Heartbleed bug shows government has work to do protecting privacy

Privacy concerns never leave the headlines for long anymore.   It seems the price we pay for digital convenience is that many details of our lives are more exposed to both accidental and criminal risk.   While we may accept the idea that criminal elements will attempt to obtain and potentially make use of our private information, we have every right to expect our government will do everything it can to protect what sensitive information it controls.  That is why it is so disappointing when we learn that the government has fumbled on that front, again.

Most recently we have seen governments and the business community scrambling after revelations that the Heartbleed bug exposed sensitive information from internet activity that was believed to be secure.  News stories have circulated with revelations of what sites have been compromised and which have proven secure against the programming glich.  One of the sites compromised is that of the Canada Revenue Agency (CRA).

What we know is that the personal information of 900 Canadians was stolen from CRA’s website due to the Heartbleed security breach.   What we don’t know is how the government plans to deal with this breach.  Let’s be clear, this isn’t a trial run for the government when it comes to security breaches related to the personal and sensitive information of Canadians.

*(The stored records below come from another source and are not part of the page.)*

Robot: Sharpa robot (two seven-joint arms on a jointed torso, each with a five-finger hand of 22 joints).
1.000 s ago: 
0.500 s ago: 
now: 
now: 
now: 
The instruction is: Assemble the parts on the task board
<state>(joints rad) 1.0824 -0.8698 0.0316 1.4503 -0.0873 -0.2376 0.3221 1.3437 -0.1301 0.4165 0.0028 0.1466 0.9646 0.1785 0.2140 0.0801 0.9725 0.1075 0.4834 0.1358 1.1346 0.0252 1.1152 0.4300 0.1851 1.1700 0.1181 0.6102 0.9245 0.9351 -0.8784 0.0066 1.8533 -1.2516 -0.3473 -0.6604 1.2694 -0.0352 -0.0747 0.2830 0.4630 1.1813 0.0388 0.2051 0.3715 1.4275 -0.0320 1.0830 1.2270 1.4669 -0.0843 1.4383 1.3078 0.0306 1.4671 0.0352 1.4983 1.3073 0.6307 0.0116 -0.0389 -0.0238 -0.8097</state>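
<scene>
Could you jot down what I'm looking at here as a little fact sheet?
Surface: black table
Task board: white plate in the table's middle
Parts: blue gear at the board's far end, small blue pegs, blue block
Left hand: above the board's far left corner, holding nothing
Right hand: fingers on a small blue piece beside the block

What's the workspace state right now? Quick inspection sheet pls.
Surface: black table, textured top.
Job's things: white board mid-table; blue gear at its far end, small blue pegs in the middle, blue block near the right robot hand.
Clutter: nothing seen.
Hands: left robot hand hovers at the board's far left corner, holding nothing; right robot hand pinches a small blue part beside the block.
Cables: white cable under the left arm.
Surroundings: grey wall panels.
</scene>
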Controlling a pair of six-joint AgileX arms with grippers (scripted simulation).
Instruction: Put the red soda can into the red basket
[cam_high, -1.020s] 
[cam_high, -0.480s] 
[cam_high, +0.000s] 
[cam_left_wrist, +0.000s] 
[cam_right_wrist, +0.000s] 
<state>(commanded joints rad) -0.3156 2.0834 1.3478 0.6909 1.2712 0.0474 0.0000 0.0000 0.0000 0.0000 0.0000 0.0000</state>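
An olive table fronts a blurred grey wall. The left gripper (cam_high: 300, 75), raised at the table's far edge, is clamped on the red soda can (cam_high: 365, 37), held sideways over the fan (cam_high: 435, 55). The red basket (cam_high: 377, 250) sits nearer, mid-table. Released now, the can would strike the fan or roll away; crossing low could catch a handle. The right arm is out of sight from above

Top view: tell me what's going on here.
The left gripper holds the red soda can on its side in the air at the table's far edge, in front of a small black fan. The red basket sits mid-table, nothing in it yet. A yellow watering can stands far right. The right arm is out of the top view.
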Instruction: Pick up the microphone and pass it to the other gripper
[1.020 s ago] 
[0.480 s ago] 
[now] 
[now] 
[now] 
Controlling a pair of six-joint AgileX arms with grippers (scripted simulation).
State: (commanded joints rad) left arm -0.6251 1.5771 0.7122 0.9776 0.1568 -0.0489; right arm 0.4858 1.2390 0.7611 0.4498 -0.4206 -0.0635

It wasn’t that long ago we learned how an external hard drive that contained personal information related to 583,000 Canada Student Loan recipients was lost by Employment and Social Development Canada.   A report tabled in Parliament this March outlined how that agency had not even followed its own security protocols with all manner of portable storage devices.  It shows that even when best practices are determined, if they are not implemented, they won’t work.

The government needs to be proactive and honest with Canadians, especially those whose data has been compromised.   With the latest breech at CRA we don’t know what kind of data the hackers accessed, what the government’s plan is to protect people who filed their taxes online, or how they will ensure that this does not happen again.

 This is not the first security breach with the CRA, either.   In 2011 it was revealed that a CRA employee had snooped in the personal files of hundreds of Canadians, accessing over 37,000 emails and nearly 800 documents.   Also, just four years ago, a CRA employee lost a laptop with 2,700 Canadians’ tax information. 

The lack of transparency from the government on these incidents simply isn’t good enough.   Increasingly, Canadians are being asked to interact with their government digitally.  To do so they need to be confident that the information they are sharing will be vigorously protected.